Required action: The listing below holds a line with "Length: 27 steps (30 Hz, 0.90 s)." and a later line with "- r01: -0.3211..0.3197". Write out those two lines and every line between them, exactly, and nothing else.

Given data:
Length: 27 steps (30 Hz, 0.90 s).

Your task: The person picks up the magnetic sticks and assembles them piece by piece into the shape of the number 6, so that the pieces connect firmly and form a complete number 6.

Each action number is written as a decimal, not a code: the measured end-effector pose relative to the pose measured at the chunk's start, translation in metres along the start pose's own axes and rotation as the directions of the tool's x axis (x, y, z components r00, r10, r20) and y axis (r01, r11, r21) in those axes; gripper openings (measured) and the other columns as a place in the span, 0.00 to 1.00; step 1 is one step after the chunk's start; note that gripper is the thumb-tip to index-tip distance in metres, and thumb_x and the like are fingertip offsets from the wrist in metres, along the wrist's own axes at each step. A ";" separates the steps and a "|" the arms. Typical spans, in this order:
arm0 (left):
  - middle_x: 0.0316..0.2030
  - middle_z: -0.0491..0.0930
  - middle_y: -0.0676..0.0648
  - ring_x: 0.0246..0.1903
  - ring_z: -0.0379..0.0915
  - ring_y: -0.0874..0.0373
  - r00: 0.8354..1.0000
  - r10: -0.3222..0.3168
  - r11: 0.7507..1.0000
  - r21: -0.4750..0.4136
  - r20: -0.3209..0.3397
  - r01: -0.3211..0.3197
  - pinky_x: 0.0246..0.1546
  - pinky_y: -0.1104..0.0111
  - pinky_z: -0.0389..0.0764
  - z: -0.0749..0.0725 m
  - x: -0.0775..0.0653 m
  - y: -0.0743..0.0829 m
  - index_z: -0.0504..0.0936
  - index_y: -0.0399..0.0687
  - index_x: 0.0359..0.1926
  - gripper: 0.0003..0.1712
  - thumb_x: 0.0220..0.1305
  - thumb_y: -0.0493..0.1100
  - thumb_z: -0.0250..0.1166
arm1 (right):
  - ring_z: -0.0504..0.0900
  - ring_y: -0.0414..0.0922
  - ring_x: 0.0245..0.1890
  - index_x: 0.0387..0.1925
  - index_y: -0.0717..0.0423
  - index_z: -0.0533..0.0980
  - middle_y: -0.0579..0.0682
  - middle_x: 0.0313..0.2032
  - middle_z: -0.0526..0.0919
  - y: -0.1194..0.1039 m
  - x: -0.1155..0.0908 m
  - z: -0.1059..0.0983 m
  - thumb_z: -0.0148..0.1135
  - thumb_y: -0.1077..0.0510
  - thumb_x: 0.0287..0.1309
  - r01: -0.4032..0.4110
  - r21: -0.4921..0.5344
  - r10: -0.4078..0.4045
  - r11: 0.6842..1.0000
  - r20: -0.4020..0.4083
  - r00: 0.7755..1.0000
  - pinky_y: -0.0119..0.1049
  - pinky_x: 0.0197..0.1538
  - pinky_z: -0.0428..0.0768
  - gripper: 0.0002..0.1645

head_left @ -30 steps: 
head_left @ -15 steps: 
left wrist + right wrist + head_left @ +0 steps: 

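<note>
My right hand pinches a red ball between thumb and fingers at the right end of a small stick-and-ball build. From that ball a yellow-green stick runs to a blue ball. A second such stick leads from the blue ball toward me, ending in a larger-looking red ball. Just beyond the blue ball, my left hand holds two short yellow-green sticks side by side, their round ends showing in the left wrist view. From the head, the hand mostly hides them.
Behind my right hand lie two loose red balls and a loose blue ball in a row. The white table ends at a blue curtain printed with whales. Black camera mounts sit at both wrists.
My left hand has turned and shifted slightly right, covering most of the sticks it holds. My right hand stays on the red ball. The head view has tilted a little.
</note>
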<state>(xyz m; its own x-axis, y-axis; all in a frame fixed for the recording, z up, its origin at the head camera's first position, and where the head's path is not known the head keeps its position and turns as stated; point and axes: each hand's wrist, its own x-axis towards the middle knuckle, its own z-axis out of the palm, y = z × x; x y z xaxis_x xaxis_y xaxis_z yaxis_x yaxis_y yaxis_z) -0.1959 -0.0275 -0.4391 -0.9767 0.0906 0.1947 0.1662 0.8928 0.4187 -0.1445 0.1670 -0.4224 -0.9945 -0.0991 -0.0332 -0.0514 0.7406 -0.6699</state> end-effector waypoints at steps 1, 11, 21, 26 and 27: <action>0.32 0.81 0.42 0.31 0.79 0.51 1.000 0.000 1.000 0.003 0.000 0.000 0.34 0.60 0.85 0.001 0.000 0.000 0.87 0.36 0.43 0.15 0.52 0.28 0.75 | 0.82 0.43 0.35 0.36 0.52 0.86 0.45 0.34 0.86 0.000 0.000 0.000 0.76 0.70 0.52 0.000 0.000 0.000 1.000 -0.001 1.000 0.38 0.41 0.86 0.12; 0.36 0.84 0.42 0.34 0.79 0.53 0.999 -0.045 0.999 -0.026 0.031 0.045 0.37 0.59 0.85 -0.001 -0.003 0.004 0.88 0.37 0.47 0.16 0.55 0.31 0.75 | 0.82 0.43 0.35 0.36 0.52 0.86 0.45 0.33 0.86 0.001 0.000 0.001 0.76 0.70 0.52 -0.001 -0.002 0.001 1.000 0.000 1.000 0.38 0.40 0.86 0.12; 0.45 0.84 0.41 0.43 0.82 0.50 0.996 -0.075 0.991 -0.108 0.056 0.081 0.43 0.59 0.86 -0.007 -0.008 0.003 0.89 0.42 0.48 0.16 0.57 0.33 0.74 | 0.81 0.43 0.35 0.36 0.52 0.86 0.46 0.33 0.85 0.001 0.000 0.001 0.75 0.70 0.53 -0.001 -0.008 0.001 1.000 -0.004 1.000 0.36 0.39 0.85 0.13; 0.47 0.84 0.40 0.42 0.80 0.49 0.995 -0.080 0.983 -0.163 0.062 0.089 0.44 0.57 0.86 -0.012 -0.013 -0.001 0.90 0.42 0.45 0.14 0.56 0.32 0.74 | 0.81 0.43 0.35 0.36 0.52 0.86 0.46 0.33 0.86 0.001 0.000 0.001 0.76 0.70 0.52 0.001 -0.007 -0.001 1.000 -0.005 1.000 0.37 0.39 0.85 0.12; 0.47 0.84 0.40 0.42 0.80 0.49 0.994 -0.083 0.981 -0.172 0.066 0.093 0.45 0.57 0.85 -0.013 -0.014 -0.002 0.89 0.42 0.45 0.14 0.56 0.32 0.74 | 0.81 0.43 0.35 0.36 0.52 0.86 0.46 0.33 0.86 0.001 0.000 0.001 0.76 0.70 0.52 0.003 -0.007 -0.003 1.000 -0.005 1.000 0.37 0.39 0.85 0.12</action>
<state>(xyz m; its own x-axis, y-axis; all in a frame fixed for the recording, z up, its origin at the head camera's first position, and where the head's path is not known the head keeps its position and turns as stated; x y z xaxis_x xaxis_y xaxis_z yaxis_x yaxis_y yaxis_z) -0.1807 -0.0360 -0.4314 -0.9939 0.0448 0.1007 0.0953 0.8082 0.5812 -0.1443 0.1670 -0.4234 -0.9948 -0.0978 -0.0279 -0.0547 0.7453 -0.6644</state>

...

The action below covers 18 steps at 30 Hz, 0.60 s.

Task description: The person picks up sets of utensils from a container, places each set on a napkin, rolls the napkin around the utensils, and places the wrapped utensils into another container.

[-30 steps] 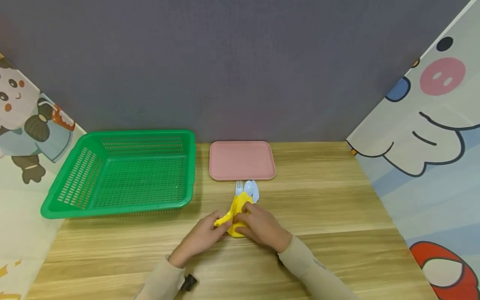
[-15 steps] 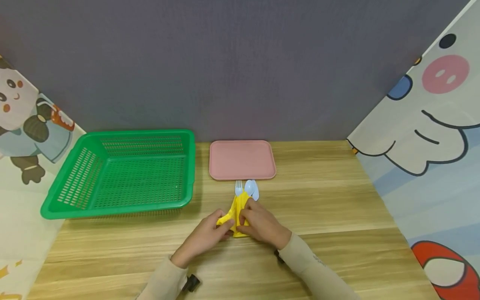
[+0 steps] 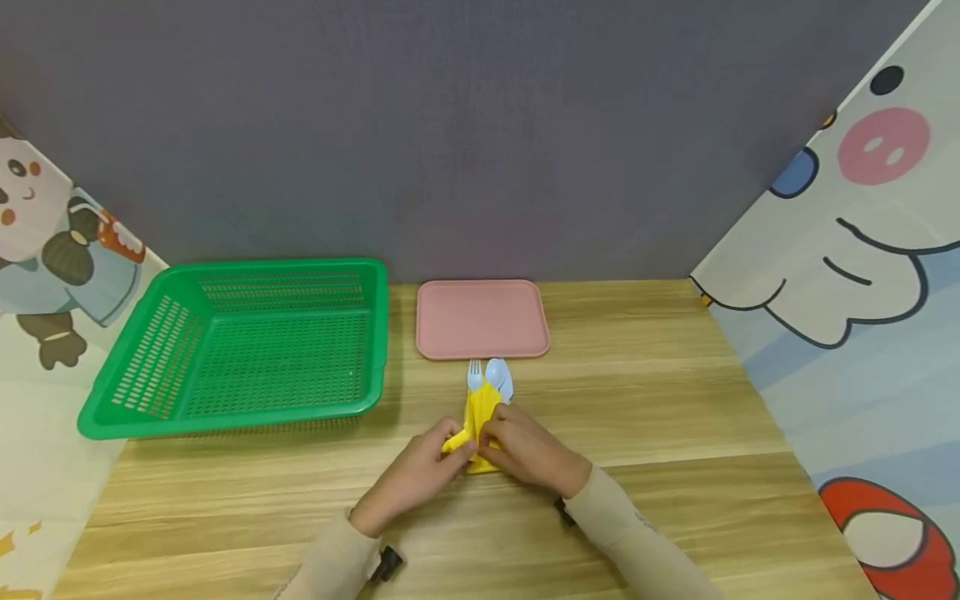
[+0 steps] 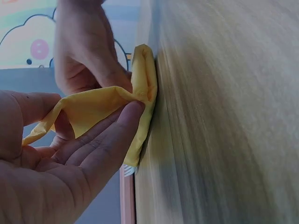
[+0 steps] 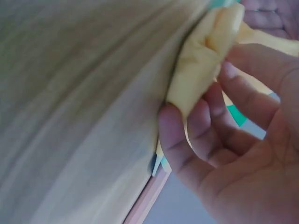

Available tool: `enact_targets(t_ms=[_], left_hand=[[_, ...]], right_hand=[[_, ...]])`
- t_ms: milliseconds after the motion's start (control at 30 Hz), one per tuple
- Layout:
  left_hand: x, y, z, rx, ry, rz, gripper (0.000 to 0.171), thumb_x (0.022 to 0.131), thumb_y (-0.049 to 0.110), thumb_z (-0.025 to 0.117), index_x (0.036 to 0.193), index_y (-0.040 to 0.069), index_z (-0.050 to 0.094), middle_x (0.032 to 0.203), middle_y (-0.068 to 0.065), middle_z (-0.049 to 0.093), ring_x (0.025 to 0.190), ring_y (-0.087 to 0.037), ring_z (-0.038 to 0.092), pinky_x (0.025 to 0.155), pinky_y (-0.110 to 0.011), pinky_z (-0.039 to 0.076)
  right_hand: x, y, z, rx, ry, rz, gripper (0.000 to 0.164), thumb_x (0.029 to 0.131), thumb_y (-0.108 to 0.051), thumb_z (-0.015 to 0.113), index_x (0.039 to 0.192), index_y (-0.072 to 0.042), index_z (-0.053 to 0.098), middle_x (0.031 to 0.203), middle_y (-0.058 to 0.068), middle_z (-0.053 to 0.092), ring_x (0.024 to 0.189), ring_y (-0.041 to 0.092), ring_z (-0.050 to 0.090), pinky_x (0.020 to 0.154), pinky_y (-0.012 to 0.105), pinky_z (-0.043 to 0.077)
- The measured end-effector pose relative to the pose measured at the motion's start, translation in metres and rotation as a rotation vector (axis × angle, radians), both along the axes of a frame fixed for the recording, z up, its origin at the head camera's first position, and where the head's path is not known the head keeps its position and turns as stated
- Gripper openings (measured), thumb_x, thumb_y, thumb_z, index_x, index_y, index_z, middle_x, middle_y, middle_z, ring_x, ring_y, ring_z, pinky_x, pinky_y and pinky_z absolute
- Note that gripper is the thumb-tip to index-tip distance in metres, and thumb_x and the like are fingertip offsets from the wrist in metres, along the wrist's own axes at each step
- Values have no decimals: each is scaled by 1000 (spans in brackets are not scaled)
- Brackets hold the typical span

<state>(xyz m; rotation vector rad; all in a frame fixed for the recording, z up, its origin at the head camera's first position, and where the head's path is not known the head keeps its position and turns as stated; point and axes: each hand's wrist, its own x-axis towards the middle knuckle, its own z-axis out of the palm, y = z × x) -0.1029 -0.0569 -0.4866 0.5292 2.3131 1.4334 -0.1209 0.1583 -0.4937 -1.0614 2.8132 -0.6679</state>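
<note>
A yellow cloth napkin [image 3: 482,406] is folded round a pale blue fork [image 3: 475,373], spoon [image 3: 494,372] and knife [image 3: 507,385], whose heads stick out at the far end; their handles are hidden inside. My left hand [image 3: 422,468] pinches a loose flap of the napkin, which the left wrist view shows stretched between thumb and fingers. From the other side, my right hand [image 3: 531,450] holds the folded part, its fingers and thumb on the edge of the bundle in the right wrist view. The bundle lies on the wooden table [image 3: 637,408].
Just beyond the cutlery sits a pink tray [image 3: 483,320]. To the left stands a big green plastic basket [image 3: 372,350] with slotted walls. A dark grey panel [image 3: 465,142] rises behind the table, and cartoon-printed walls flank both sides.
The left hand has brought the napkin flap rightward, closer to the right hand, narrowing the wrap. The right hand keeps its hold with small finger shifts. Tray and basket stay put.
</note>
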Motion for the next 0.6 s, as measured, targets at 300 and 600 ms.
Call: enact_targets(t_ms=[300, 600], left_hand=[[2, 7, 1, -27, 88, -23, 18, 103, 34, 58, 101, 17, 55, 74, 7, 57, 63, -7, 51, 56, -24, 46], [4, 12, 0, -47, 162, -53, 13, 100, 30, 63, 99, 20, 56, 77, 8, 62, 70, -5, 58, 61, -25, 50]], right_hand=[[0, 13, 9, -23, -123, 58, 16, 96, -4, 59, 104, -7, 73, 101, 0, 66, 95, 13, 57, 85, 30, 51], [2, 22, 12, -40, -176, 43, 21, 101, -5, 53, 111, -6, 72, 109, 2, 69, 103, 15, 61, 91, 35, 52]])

Output:
Length: 27 steps (30 Hz, 0.90 s).

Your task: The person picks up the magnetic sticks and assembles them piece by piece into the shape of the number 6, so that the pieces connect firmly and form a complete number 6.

Each action number is written as a decimal, not a code: the measured end-effector pose relative to the pose measured at the chunk's start, translation in metres along the start pose's own axes and rotation as the directions of the tool's x axis (x, y, z components r00, r10, r20) and y axis (r01, r11, r21) in those axes; gripper openings (measured) and the other columns as a place in the span, 0.00 to 1.00; step 1 is one step after the chunk's start; note that gripper is the thumb-tip to index-tip distance in metres, and thumb_x and the like are fingertip offsets from the wrist in metres, along the wrist's own axes at each step. A ";" separates the steps and a "|" the arms. Typical spans, in this order:
arm0 (left):
  - middle_x: 0.0316..0.2030
  - middle_z: -0.0491..0.0930
  - middle_y: -0.0676..0.0648
  - ring_x: 0.0246..0.1903
  - ring_z: -0.0379..0.0915
  - ring_y: -0.0874..0.0373
  - r00: 0.8354..1.0000
  - r10: -0.3222..0.3168
  - r11: 0.7507..1.0000
  - r21: -0.4750..0.4136
  - r20: -0.3209..0.3397
  - r01: -0.3211..0.3197

Nothing else remains for the exercise.